Он знал, что Лагутина ни за что не упустит такую возможность – рассказать всем сногсшибательную новость и не забыть упомянуть о своем в ней «деятельном» участии. Так и вышло: Татьяна полезла в телефон и продиктовала:

– Улица Замшина, дом номер шестьдесят, квартира десять… Вы правда поедете туда?

– Ты капельницу убрала?

– Естес-с-сно, я ж не фашист какой! Эта Кузькина – скандальная баба, чтоб вы знали: все время чем-то недовольна: то суп ей жидкий, то свет над койкой не горит, то…

– Иди, работай! – прервал медсестру Мономах. – И постарайся, чтобы пациенты не писали письменных жалоб, ладно?

– А она что, написала?!

– Иди, я сказал!

* * *

Алла обозрела коллег, с трудом разместившихся в ее крошечном кабинете: здесь едва хватало места для нее и троих оперов. У Аллы была возможность переехать в более просторное помещение (благо должность позволяла), но она ненавидела любые перемены, а потому предпочла ютиться в маленькой комнатке, где ей знаком каждый угол, каждая потертость на полу и даже самая незначительная трещинка на штукатурке. Единственное, на что она недавно согласилась, так это на косметический ремонт, благодаря которому количество этих самых трещинок и потертостей значительно уменьшилось. Но полезная площадь не увеличилась.
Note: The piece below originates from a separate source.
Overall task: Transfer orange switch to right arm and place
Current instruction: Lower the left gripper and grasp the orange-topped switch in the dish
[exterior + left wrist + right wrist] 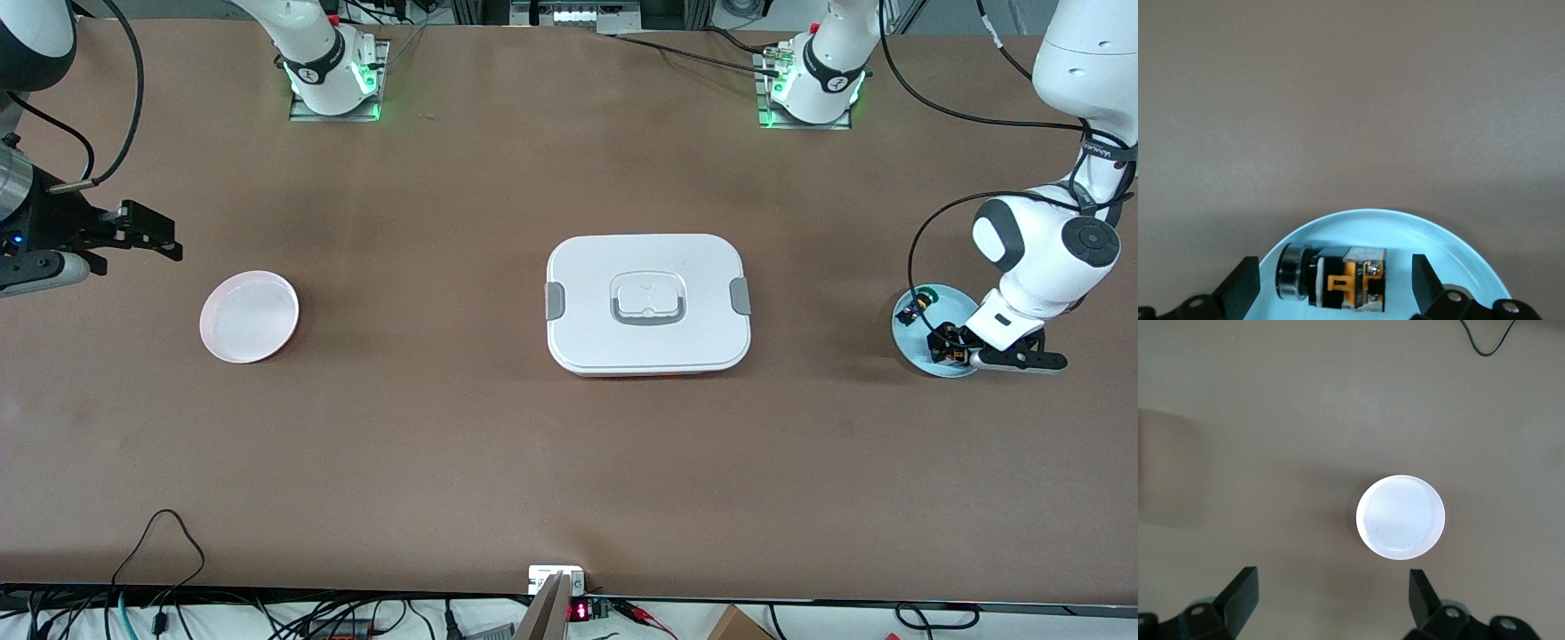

– Итак, дорогие коллеги, у нас новое дело! – бодро объявила Алла.

– Сколько трупов? – поинтересовался Александр Белкин, самый молодой сотрудник опергруппы.

– Пока ни одного, – усмехнулась Алла. – Хочется надеяться, что так оно и останется!

– А какого лешего тогда нас дернули? – удивился старший группы и самый опытный оперативник Антон Шеин. – Мы же по особо важным – нет тела, как говорится…

– Антон, не мне вам объяснять, что иногда необходимо, как бы это правильнее выразиться… почесать спинку начальству, понимаете?

– И кому мы «чешем» на этот раз?

– Личная просьба Деда.

«Дедом» за глаза называли Андрона Петровича Кириенко.

– Поня-а-атно, – разочарованно протянул Белкин. – Значит, будем начальство ублажать?

– Честно говоря, дело не такое уж банальное: похоже, кто-то преследует известного в городе онколога, и от нас требуется выяснить мотивы злоумышленника, его имя и, само собой, пресечь противоправные действия.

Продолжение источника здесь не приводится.